Было самое начало войны, и приехал тогда к нам новый «кум», молодой человек, здоровый, энергичный, которому полагалось бы быть на фронте. Вот он и завербовал Конде. Делалось это очень просто: «Хотите увидеть жену, сына, мужа и так далее? Мы вам поможем, будем хлопотать о досрочном освобождении, но и вы нам помогите». И многие на это клевали.
Вдруг Тамару – такую правильную, такую честную! – арестовали; это было так же неожиданно, как, наверное, когда ее арестовали в первый раз. Я побежала ее собирать, вымолила у кладовщика байковое платьице для нее, все к ней хорошо относились, сообща собрали ее. Тамару увезли, я вернулась на работу.
Сидим мы, клеим лубяные коробочки для зубного порошка, синькой пишем на фотобумаге, что это именно он, зубной порошок, и вдруг из комнатки Конде (а он, как все начальники цехов, жил при цехе в маленькой каморочке) раздались громкие рыдания. Это было так страшно! Потому что ведь мужчины не плачут в голос. И никто из нас не подал виду, что слышит. Ну, когда-то он там отрыдался и вышел.
Потом забрали столяра нашего, который на станочке отделял стружку, из которой мы клеили эти самые коробочки; это был человек средних лет, откуда-то с Западной Украины; выполняя свою однообразную работу, он пел какие-то псалмы.
Потом… была у нас в цехе сумасшедшая, по-настоящему больной человек; у нее остались трое детей, вот на этой почве она и тронулась, крыла советскую власть почем зря, но так вот по-безумному, с вытаращенными сумасшедшими глазами.
И ее забрали. А потом и меня.
Впоследствии, в 1950-е годы, когда мы с Тамарой разыскали друг друга, я спросила ее: а что Конде? Что с ним сталось?
И Тамара рассказала, что он освободился, вернулся домой, а жена и сын его не приняли. Он помыкался-помыкался – жить негде, работы нет… и вернулся обратно в лагерь, то есть не в лагерь, конечно, а около. Его приняли вольнонаемным, дали ему какую-то работку, там он и доживал свои дни. А Тамару он разыскал, написал ей, что стар, устал и болен, но о ней сохранил самые нежные воспоминания, и если она хочет за ним ухаживать, то он будет счастлив предложить ей руку, сердце и свою громкую фамилию.

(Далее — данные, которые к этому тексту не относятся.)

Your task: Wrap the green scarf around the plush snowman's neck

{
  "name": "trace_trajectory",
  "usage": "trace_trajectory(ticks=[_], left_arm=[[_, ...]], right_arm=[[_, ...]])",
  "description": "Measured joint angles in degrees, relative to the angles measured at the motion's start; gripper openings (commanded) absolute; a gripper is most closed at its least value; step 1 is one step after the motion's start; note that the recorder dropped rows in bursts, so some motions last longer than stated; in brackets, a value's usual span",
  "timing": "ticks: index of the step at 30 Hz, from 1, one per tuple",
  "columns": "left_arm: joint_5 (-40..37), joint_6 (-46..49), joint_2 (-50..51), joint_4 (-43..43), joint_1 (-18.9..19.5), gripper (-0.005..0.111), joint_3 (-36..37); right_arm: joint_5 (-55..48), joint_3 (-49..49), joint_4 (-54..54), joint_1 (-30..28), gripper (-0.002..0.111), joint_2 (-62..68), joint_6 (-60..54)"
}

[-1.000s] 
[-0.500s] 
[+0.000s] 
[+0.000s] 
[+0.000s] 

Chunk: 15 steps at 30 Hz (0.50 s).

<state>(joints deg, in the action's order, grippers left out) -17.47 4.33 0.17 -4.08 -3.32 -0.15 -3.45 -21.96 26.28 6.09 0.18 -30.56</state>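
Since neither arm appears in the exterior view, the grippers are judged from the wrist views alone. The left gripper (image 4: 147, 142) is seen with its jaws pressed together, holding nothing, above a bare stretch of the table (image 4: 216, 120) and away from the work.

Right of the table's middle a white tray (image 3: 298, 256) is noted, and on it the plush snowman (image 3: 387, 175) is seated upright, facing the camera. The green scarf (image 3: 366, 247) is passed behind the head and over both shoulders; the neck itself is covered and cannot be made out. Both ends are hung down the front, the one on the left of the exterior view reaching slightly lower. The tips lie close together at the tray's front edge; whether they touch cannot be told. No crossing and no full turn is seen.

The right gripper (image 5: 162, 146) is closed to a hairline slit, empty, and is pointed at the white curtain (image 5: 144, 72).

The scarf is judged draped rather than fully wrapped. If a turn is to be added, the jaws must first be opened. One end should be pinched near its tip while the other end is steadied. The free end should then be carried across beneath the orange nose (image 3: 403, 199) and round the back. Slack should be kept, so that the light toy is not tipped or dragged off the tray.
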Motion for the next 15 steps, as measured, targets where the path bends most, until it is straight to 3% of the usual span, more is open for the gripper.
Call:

Тамара, естественно, не захотела.
А фамилию его сына я потом часто встречала в газетах – он был провинциальным актером.
Случай на этапе
Когда я была в лагере, – извини за этот вечный refrain, – так вот, пересылали меня из одного лагеря в другой, гнали по этапу, и в какой-то столовой, чтобы я зря не болталась, велели вымыть пол.
Была ночь. Вся эта столовая и кухня выстудились настолько, что то, что я мыла, тут же замерзало. Было ужасно холодно, и эти бесконечные замерзающие полы…
И вот заходит туда человек из какой-то лагерной администрации, с бумажкой в руке.
– Ваша фамилия?
– Ну, так-то.
– Имя-отчество?
– Так-то.
– Сегодня в пять часов утра вас отправляют в другой лагерь, в Мордовию, туда едет пересыльный конвой. Так что сейчас вы можете идти и собраться.
Я говорю:
– Мне нечего собирать.
– Ну какие-то вещи у вас есть?
– Да, лагерный бушлат, ватные штаны.
– Это вы можете бросить. При переводе из одного лагеря в другой это списывается, там вам дадут новое. Так что не таскайте с собой зря, это ведь все тяжелое.